Bragin has uncovered a more literal tradition of butt-kicking in Finland, courtesy of firebrand accordionist Kimmo Pohjonen and the Olympic-style wrestlers in Helsinki Nelson. It's hard to say whether Finland's record number of gold medals in the sport are a virtue of the squeezebox music that had historically accompanied matches there, but the dance-theater piece Pohjonen has devised takes the idea directly to the mat. It's heritage-based movement research of a more experimental stripe than the high-flying company of Denver choreographer Cleo Parker Robinson, whose dancers maintain the traditions revolutionized by her onetime mentors Alvin Ailey and Merce Cunningham.

Soulful music from around the globe has long been a hallmark of LCOOD, but several of the evenings rounding out this year's Festival hark back to a time when the word "soul" was synonymous with Black Americana. R&B's exalted place in pop history, as social conscience, reaffirmation of the spirit and party staple, is celebrated with both tributes and missives for the next generation.

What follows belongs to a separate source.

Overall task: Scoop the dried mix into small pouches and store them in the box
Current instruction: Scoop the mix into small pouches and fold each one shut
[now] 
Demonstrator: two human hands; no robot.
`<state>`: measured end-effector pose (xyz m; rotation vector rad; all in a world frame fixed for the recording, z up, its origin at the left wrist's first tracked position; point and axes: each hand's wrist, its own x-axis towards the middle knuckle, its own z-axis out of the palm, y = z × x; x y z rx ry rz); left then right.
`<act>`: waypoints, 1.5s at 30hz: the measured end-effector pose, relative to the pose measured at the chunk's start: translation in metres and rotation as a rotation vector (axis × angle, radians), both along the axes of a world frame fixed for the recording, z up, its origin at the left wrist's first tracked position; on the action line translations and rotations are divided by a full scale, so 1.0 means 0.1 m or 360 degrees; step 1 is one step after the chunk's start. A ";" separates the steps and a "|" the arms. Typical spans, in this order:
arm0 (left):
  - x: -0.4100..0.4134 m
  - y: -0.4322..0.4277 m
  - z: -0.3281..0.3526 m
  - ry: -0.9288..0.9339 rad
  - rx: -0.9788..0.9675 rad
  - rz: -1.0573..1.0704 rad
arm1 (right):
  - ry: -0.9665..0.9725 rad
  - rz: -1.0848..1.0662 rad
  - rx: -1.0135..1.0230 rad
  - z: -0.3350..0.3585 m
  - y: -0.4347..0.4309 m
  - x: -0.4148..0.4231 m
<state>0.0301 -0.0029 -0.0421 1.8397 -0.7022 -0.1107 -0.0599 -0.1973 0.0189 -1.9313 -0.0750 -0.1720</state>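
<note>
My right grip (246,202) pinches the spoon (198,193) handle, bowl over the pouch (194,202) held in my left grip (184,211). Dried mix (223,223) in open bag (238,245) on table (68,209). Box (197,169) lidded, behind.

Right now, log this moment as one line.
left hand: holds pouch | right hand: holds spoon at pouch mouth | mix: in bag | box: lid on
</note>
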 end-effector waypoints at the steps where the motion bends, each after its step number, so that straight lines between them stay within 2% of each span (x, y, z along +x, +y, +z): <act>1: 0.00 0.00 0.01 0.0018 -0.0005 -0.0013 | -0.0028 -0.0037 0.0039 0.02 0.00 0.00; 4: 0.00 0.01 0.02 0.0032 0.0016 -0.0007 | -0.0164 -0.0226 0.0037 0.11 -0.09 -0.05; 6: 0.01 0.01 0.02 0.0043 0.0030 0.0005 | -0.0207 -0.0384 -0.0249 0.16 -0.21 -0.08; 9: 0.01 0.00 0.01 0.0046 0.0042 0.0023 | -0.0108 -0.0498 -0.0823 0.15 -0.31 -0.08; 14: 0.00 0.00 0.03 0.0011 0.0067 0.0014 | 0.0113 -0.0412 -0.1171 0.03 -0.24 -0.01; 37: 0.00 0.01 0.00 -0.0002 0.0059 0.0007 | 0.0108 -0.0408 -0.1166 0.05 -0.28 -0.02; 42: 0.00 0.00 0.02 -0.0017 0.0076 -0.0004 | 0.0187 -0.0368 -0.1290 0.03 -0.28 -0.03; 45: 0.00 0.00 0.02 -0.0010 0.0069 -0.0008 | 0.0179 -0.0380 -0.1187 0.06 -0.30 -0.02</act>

First, the dance-rock outfit !!! (pronounced "chk-chk-chk") heads up an evening that brings back former Tower of Power and "You Got Me Running" singer Lenny Williams, whose legendary slow-jams have been given new life in the hands of rappers like Kanye West. Then, in Valerie Simpson & Friends: Tribute To Nick Ashford, the surviving member of the dynamic songwriting duo Ashford & Simpson presents an evening packed with songs ("Ain't No Mountain High Enough," "I'm Every Woman,"and "Ain't Nothing Like The Real Thing") that have never gone out of fashion. "Simpson has deep roots in our West Side neighborhood." says Bragin, alluding to the singer's popular music and dining haunt, Sugar Bar. (Trivia: a 1972-73 Lincoln Center series called Soul At The Center helped launch the songwriters as a performance entity.)

With the season closing as America heads into the fall presidential election campaign, the Festival capper, Pardon Our Analysis: An All-Star Gathering for Gil Scott-Heron, is part of a weekend-long Roots of American Music Festival that also includes Tom Paxton, Aloe Blacc, Erin McKeown and Taylor Mac. It's topical and tr_s timely. It's the second evening to bring the spirit of "black rock" back to LCOOD. The first happens a night earlier when Nona Hendryx and Sarah Dash, formerly two-thirds of the psychedelic girl-group Labelle (who were also featured at Soul at the Center), headline an all-star fete - The Triple Goddess Twilight Revue - for recent Rock and Roll Hall of Fame inductee Laura Nyro. (A pre-psychedelic Labelle collaborated with Nyro on the album Gonna Take a Miracle.) Gil Scott-Heron's razor-sharp observations of the personal and the political were getting another hearing when he passed in the summer of 2011. Bragin likes the fact that the show taps into the community mission of the Festival. "Because we're a multi-disciplinary program, we have a lot to get to every year," he concludes. "The more bridges we can build, the more fun it is for everyone."